Remember when your parents used to load your plate up with veggies and not let you have any dessert until you finished every last bit? They just might have been onto something with all those dark green vegetables.
Take a look at Popeye and his spinach. He would down a can and practically lift a car. Impressive wasn’t it? Maybe the general idea isn’t so far fetched.
Five of the healthiest dark green vegetables include broccoli, kale, spinach, romaine lettuce and Swiss chard. These vegetables, identified by their dark green color, are rich in antioxidants and usually have large amounts of phytochemicals like Vitamin C.
If you’ve turned on the television in the past three years, antioxidants have been all over the news. They’ve been proven to help reduce the risk of cancer and strengthen the immune system.
Many foods tend to lose nutrients when cooked.

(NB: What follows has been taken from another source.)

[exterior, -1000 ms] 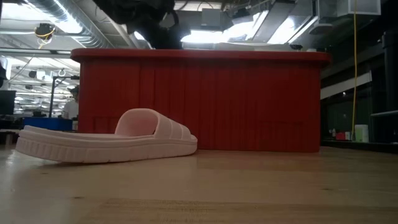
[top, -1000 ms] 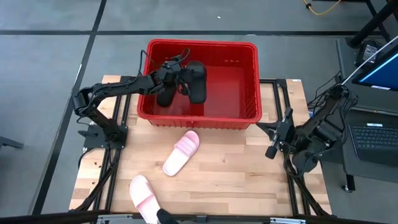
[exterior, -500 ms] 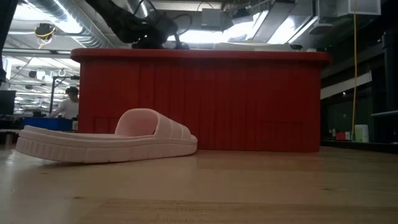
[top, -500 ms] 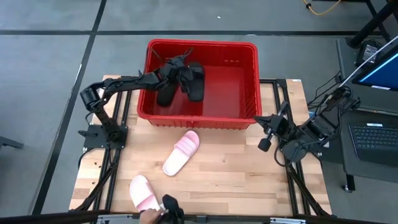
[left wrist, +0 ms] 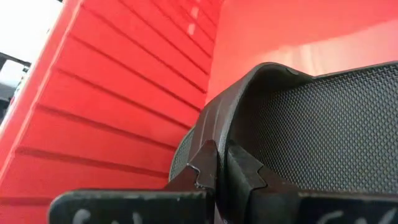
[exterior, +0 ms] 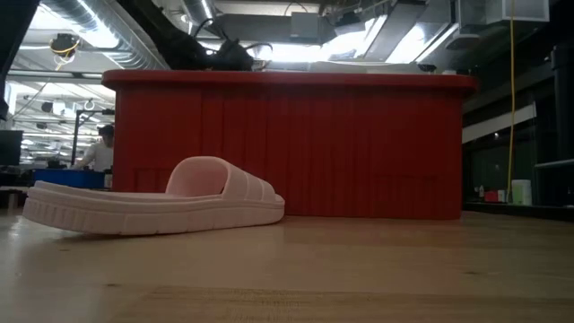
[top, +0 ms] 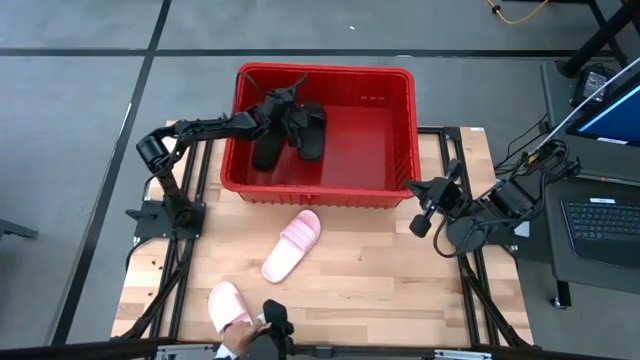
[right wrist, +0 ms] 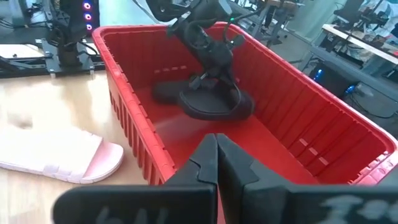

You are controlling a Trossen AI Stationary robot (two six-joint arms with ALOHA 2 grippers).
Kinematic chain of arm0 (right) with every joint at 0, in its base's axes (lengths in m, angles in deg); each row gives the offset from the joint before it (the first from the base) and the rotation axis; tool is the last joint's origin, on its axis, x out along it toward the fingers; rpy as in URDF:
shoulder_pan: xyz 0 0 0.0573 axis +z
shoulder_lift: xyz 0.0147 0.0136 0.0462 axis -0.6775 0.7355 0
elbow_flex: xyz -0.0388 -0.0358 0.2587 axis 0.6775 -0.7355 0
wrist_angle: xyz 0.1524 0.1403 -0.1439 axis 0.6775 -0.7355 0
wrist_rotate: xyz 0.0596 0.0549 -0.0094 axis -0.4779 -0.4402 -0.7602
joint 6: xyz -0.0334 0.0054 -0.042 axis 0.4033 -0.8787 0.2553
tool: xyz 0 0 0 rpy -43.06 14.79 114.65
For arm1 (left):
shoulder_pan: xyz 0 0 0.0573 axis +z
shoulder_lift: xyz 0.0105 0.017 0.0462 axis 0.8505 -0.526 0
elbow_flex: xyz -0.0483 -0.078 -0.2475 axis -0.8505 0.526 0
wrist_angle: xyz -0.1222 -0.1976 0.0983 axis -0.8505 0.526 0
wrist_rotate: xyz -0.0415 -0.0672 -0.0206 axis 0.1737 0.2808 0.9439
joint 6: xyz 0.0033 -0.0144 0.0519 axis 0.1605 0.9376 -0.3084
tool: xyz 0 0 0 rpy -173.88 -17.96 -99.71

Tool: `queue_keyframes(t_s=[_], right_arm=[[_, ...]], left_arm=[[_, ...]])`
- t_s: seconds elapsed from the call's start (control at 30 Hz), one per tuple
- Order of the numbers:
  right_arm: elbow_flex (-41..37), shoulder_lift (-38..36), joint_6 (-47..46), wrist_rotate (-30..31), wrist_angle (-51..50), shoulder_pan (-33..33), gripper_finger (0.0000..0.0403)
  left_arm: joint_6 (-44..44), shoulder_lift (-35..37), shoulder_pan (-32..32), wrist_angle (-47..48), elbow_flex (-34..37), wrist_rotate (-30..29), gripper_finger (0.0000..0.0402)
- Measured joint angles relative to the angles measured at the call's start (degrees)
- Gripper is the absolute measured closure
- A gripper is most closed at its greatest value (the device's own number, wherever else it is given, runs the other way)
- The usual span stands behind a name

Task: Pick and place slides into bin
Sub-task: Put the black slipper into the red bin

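The red bin [top: 400, 130] stands at the table's far side. Inside it lie two black slides: one [top: 266, 152] flat on the floor by the left wall, the other [top: 310, 133] under my left gripper [top: 288, 117], which reaches in over the left wall and is shut on it. Two pale pink slides lie on the table, one [top: 292, 245] just in front of the bin and one [top: 228, 305] near the front edge. My right gripper [top: 421, 222] hangs shut and holding nothing beside the bin's near right corner. My left gripper pinches the edge of the black slide's wide strap [left wrist: 249, 112] between its two fingers [left wrist: 245, 174]. It comes slanting down from the bin's left side. The slide sits level, sole down, low over the bin floor [right wrist: 214, 106]; whether it rests there I cannot tell.
The bin's right half [top: 375, 140] holds nothing. A dark object [top: 275, 325] with what looks like a person's hand shows at the table's near edge beside the pink slide. A laptop [top: 600, 215] and cables stand off the table's right side.
My left gripper has sunk lower into the bin with the black slide, edging toward the bin's left wall. My right gripper has swung toward the bin's near right corner, staying shut. The dark object at the near edge has come up beside the front pink slide.
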Motion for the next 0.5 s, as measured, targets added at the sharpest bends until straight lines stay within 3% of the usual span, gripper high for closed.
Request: queue_keyframes(t_s=[0.5], right_arm=[[0.0, 0.7, 3.2, -4.0, 0.0, -3.2, 0.0401]], left_arm=[[-4.3, -4.1, 0.9, -3.4, 0.0, 0.3, 0.0397]])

The great thing about these dark green vegetables is that you can find them easily in your grocery store and they taste great with little or no cooking, leaving much of their nutrients intact.
Here is some important information about these healthy veggies:
Broccoli is a fun vegetable for kids because it feels like you’re eating a small tree. In fact, the little buds are actually tiny flourettes that contain more than twice the amount of Vitamin C of an orange.

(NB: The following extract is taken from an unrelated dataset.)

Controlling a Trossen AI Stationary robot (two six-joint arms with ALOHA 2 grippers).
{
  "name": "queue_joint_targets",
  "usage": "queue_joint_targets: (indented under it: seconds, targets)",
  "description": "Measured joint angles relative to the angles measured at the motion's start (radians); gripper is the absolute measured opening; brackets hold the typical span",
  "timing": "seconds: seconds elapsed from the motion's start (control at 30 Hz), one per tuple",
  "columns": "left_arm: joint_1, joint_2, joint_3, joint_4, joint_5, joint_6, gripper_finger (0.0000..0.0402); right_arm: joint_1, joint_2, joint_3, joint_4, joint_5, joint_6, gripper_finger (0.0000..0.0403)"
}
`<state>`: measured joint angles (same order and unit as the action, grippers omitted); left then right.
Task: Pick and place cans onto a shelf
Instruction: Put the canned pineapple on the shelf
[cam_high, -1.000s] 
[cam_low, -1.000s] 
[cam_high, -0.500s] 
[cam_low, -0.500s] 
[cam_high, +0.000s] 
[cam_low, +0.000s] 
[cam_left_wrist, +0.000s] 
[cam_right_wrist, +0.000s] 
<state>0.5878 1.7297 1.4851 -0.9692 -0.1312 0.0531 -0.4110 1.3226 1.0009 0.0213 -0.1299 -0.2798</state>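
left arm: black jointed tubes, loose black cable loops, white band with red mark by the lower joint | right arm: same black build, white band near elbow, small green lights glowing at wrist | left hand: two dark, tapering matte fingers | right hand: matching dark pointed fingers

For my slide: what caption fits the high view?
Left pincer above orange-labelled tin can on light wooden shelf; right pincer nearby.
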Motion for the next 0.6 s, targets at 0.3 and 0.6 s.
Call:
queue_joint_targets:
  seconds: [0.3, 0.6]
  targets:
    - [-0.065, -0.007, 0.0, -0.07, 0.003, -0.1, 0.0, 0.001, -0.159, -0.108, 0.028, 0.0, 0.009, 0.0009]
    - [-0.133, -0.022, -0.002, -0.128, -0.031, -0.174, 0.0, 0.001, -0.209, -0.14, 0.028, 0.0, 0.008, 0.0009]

Some facts about broccoli you may not already know include:
- Broccoli is a great source of fiber, both soluble and insoluble. It not only meets both types of fiber needs, but it’s also a rich source to add to your diet.
- Research has shown indole-3-carbinol – found in the phytonutrients of broccoli – actually deactivates a metabolite which can become cancerous.

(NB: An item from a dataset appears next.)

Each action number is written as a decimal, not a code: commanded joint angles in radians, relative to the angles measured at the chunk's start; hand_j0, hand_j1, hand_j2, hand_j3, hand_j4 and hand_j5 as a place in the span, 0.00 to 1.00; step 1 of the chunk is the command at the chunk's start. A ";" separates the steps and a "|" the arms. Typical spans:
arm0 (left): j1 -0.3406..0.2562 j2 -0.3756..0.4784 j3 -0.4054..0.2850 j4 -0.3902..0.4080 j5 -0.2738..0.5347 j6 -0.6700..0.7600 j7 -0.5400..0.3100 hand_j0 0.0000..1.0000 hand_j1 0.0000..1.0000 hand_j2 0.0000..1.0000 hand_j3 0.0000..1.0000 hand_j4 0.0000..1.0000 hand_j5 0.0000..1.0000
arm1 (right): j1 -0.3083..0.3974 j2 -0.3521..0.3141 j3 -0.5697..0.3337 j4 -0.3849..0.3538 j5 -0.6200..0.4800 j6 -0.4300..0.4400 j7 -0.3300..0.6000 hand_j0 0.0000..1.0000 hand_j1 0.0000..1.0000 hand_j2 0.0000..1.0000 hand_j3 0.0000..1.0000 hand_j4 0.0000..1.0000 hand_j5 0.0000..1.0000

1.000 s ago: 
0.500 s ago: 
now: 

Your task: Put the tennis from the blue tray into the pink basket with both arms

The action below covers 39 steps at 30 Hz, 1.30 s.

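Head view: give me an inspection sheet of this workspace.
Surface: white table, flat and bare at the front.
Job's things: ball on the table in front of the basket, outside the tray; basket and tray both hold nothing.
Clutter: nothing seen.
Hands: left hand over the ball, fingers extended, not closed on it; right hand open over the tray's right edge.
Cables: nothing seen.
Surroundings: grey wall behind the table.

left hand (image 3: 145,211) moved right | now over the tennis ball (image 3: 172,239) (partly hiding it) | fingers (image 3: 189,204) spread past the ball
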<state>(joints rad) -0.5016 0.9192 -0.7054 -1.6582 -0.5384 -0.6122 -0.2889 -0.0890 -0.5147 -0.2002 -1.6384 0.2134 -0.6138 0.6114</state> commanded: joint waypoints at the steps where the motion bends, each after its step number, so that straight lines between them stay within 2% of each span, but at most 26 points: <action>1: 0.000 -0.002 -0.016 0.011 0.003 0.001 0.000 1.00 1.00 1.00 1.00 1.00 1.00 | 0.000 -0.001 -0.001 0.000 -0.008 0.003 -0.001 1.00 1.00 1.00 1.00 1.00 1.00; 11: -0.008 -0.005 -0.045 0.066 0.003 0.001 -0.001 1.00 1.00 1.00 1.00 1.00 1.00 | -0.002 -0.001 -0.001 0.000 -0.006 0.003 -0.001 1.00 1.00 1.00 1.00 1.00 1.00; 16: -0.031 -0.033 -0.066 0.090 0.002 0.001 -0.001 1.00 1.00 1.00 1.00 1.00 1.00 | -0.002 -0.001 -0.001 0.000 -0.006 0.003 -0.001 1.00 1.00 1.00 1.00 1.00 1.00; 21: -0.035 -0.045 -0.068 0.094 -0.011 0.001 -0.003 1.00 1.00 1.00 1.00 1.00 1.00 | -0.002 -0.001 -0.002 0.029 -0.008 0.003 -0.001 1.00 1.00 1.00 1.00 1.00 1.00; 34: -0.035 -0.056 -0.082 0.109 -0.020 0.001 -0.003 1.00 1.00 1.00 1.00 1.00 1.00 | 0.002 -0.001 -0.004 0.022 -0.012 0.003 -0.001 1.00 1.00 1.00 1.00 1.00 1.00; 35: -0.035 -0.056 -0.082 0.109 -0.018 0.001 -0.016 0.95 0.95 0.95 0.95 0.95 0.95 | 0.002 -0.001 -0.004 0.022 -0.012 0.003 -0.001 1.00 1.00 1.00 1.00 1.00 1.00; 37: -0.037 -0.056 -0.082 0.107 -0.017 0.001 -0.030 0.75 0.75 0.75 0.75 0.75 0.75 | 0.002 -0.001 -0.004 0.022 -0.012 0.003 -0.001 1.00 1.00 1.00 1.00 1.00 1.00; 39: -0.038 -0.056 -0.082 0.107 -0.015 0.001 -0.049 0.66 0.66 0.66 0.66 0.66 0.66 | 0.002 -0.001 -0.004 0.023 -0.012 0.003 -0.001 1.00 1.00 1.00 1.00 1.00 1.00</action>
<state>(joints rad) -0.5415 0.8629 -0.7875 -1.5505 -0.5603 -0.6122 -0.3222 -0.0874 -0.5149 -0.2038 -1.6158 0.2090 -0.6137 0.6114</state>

- Broccoli also helps restore sun-damaged skin, reduces the risk of heart disease, and boosts the immune system. At the same time, it also promotes healthy bone growth due to its massive amounts of calcium.
Kale is a slightly bitter, leafy green with a huge amount of folic acid and potassium. Try some kale in your stir-fry. You may just find yourself thoroughly impressed.
- The folic acid found in kale is a great addition to your diet if you suffer from poor hair, skin and nails.
- In addition, the potassium helps to promote the breakdown of lactic acid in muscles after a workout, and is a great food to help prevent muscle soreness in the recovery process.
Swiss chard is similar to spinach, with a little more of an earthy undertone. Rich in Vitamins C and K, as well as calcium, Swiss chard is a great addition to salads.
- Vitamin K helps promote healthy eye and brain function. The next time you have to spend hours staring at a computer screen or studying for that big exam, try some Swiss chard and let your mind be at ease knowing your brain is getting the nutrients it needs.
Spinach is a lean mean green antioxidant-packing machine, rich in flavor and in Vitamins A and C, and iron.
- Spinach is loaded with important vitamins and minerals to promote healthy brain function as well as strong bones and muscles.
- Next time you have a salad, try it with spinach instead of lettuce for a little variety and a big explosion of taste.
Lettuce may be the last thing that comes to mind when you picture dark green vegetables. While many of the lighter shades of lettuce, such as iceberg, have very little nutritional value, the darker the color, the more they have to hide.
Romaine lettuce, while still made up mostly of water, is packed with antioxidants and fiber.
The darker green the leaf, the more folic acid is present, which prevents heart disease.
Even though lettuce seems so simple, look at some of its complex attributes:
- Lettuce is great for diets since it’s very low in calories.
- Magnesium, found in romaine lettuce, does wonders in revitalizing muscular tissues, the brain and the nerves.
- The chlorophyll-packed juice in lettuce is very helpful in maintaining normal hair color.
- Lettuce is high in iron, which helps the formation of red blood cells.
- Lettuce may help in treating insomnia, acid indigestion, colitis, constipation, gout, stress and many other diseases as well.
While you might have been forced to eat your dark green veggies as a kid, now you know why it was so important. Even today, your dark greens are vital to your health and well-being. Try these dark greens in some new recipes; you just might surprise yourself and actually enjoy it!